START SUPPLIED DATA

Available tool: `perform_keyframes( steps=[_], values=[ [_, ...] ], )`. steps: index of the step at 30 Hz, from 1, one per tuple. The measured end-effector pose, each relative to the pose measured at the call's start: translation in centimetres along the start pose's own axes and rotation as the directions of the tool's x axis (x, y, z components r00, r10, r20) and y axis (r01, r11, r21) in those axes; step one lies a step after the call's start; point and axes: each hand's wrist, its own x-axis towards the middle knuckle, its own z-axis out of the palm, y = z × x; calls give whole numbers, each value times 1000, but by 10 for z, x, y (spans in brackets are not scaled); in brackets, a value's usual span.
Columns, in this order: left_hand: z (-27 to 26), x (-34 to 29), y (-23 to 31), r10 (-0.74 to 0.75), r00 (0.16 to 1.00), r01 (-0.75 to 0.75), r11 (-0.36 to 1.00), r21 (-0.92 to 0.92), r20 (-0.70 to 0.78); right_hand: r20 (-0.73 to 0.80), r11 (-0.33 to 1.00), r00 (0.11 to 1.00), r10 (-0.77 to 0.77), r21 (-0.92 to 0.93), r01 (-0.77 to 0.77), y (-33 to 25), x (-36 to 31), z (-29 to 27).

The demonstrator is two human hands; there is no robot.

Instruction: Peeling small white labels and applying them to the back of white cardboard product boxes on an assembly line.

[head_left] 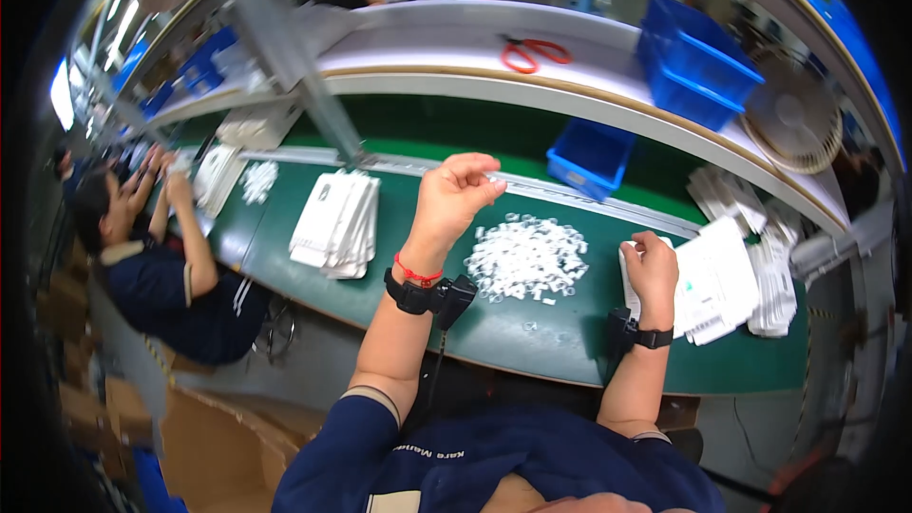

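On green bench (560,340): small clear pieces (525,258), heaped between hands. Left hand (453,201): thumb near fingertips, pinched piece indiscernible. Right hand (653,273): fingers curled by white packets (719,277), grip unclear. Advisable: single piece per pinch, packets squared.

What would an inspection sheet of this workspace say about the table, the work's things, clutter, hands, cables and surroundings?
Surface: green table, a few stray pieces near the front edge.
Job's things: heap of small, pale pieces; white left packs, stacked; white right packs, spread and overlapping.
Clutter: scissors and a blue bin on the shelf; another blue bin below.
Hands: left hand raised near the heap, thumb and fingers close; right hand by the right packs, fingers curled. Any grip: too small to tell.
Cables: thin dark cable at lower right.
Surroundings: co-worker at left; cardboard box behind.
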Motion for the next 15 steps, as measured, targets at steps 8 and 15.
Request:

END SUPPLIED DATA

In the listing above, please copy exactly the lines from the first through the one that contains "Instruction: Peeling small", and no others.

Available tool: `perform_keyframes( steps=[_], values=[ [_, ...] ], )`. steps: index of the step at 30 Hz, from 1, one per tuple. The measured end-effector pose, each relative to the pose measured at the call's start: translation in centimetres along the start pose's own axes and rotation as the directions of the tool's x axis (x, y, z components r00, r10, r20) and y axis (r01, r11, r21) in those axes; step one lies a step after the call's start; point and axes: each hand's wrist, its own x-axis towards the middle knuckle, its own z-axis out of the palm, y = z × x; calls give whole numbers, each value times 1000, but by 10 for z, x, y (spans in brackets are not scaled); in brackets, a value's usual span.
Columns, in this order: left_hand: z (-27 to 26), x (-34 to 29), y (-23 to 31), r10 (-0.74 to 0.75), r00 (0.16 to 1.00), r01 (-0.75 to 0.75), r11 (-0.36 to 1.00), r21 (-0.92 to 0.92), r20 (-0.70 to 0.78); right_hand: r20 (-0.73 to 0.80), r11 (-0.33 to 1.00), r00 (0.11 to 1.00), r10 (-0.77 to 0.77), r21 (-0.92 to 0.93), r01 (-0.77 to 0.77), y (-33 to 25), x (-36 to 31), z (-29 to 27).

The demonstrator is two human hands; there is no robot.

Instruction: Peeling small white labels and applying them to the back of white cardboard product boxes on an assembly line.

The output is finished.